The appeals court’s majority said the union had failed to show it would suffer the type of irreparable harm that would justify the preliminary injunction.
A federal appeals court on May 17 allowed the Trump administration to go through with its plan to strip collective bargaining by workers at more than a dozen federal agencies.
In a 2–1 ruling, the U.S. Court of Appeals for the District of Columbia Circuit sided with the Trump administration on arguments that its directive is warranted on national security grounds, overturning a lower court judge’s ruling to block the administration.
That injunction, issued by U.S. District Judge Paul Friedman, froze the administration’s executive order targeting collective bargaining after siding with National Treasury Employees Union, which filed the lawsuit.
The order, issued by President Donald Trump in late March, placed exemptions on more than a dozen federal agencies from any obligation to bargain with unions. Those agencies include the departments of Justice, State, Defense, Treasury, Veterans Affairs, and Health and Human Services.

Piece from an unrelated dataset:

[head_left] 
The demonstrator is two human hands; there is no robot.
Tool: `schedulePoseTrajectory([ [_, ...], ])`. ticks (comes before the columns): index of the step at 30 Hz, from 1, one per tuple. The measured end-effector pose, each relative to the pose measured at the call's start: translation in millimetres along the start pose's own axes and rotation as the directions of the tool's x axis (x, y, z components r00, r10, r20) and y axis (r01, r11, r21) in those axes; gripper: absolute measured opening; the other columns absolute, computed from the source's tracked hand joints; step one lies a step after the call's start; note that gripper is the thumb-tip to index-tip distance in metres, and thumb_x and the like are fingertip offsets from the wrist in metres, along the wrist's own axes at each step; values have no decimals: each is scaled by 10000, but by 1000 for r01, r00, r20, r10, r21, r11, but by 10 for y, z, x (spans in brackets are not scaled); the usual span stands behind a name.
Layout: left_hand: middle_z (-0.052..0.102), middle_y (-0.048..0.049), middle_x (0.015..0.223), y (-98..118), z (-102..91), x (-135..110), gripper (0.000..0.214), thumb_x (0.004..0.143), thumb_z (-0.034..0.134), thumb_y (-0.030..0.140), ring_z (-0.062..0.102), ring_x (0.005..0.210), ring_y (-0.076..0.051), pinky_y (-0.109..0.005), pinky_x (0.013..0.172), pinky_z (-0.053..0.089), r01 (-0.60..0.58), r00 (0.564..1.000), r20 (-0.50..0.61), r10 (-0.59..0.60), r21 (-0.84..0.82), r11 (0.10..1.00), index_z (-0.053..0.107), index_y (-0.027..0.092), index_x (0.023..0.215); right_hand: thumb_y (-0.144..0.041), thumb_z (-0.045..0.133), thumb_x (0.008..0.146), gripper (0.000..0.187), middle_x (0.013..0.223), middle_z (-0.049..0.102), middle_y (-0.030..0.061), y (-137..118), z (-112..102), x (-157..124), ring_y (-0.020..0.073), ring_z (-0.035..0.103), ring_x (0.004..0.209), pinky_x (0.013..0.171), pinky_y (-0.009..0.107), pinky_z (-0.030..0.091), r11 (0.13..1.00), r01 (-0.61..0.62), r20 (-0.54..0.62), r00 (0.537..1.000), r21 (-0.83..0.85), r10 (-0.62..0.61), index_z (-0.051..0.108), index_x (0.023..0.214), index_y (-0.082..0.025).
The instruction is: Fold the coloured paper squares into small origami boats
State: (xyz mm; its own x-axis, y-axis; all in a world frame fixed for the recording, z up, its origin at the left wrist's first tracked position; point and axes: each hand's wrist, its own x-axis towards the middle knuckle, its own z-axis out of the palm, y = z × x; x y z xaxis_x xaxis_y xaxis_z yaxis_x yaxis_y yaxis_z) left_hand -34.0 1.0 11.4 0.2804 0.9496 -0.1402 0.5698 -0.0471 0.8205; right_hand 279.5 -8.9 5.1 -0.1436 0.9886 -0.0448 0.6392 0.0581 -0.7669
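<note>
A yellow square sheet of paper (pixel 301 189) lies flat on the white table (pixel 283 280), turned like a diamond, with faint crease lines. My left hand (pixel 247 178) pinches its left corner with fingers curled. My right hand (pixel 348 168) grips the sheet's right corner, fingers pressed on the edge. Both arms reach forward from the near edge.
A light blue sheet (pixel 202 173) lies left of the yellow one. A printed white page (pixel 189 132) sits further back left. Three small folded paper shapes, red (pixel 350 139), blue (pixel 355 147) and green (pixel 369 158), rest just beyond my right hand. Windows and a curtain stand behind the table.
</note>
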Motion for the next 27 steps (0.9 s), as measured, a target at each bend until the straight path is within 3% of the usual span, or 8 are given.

A fact sheet released by the White House on the order stated that those agencies have “national security missions” that could be obstructed by “hostile federal unions to obstruct agency management.”
The order also allows the administration to “ensure that agencies vital to national security can execute their missions without delay and protect the American people” and that the executive branch requires “a responsive and accountable civil service to protect our national security.”
In response, the Treasury union, which represents about 160,000 federal employees, argued that the executive order violates federal workers’ labor rights and the Constitution. It also argued that Trump issued the order to retaliate against the union because of its efforts to stop his actions to reshape and downsize the federal government.
The appeals court’s majority said the union had failed to show it would suffer the type of irreparable harm that would justify the preliminary injunction issued by Friedman on April 25.
U.S. Circuit Judges Karen Henderson and Justin Walker wrote that the lower court judge’s injunction, if they allowed it to remain in effect, would impede Trump’s national security prerogatives.